Conceivably, the violence might even be carried to American soil. Fear of terrorism ought not to dictate U.S. foreign policy, but it must be counted as a risk. A spectacular terrorist attack could provoke escalation or a prompt departure of U.S. forces, as in Lebanon and Somalia. Human rights will also figure heavily in any national debate, more so than in Vietnam. We should identify human rights as an ongoing concern, set realistic goals, and monitor progress, but it will not be easy to tie military assistance directly to progress in human rights, as some have suggested.
Finally, increased U.S. involvement in Colombia's civil wars will provoke intense debate in the United States, especially if it leads to an escalation in the fighting, association with human rights violations, terrorist attacks, American casualties, and domestic division. The broader debate about America's role in the world -- our ability to take on long-term tasks, our willingness to accept the consequent risks -- has yet to be resolved.
It is a sobering picture. U.S. assistance to Colombia probably will not significantly diminish the flow of drugs and will not reduce the level of violence there. It will not enable Colombia's armed forces to defeat the guerrillas, while a negotiated end to the insurgency seems as unlikely today as in decades past. U.S. assistance may provide President Pastrana with a political victory, but it may also increase local resentment of his government and discourage other foreign support. It also involves risks to us.
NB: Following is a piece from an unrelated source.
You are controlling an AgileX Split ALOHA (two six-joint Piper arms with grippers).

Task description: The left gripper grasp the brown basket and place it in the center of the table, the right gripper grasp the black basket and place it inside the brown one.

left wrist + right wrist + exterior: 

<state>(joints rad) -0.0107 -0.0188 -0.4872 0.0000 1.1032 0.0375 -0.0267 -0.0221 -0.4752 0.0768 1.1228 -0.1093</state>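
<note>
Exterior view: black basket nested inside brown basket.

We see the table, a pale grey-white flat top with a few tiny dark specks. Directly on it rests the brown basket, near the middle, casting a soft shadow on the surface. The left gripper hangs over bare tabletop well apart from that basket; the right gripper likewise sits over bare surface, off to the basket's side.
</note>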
These are not arguments against the principle of American assistance to Colombia. They are arguments for lowering our expectations and rethinking our approach, beginning with de-emphasizing the drug war as the pillar of U.S. involvement. Assisting the Colombian army by improving its mobility through training and tactical intelligence are sensible steps, although we may want to consider trading off the costly high-tech aircraft for more immediately deployable resources. Persuading the European nations and Japan to join in a major effort to improve Colombia's economy would also be a useful step. The United States itself can do more to facilitate trade and encourage development. Above all, we must be prepared for a long haul. Colombia's guerrillas think in decades. We should do the same.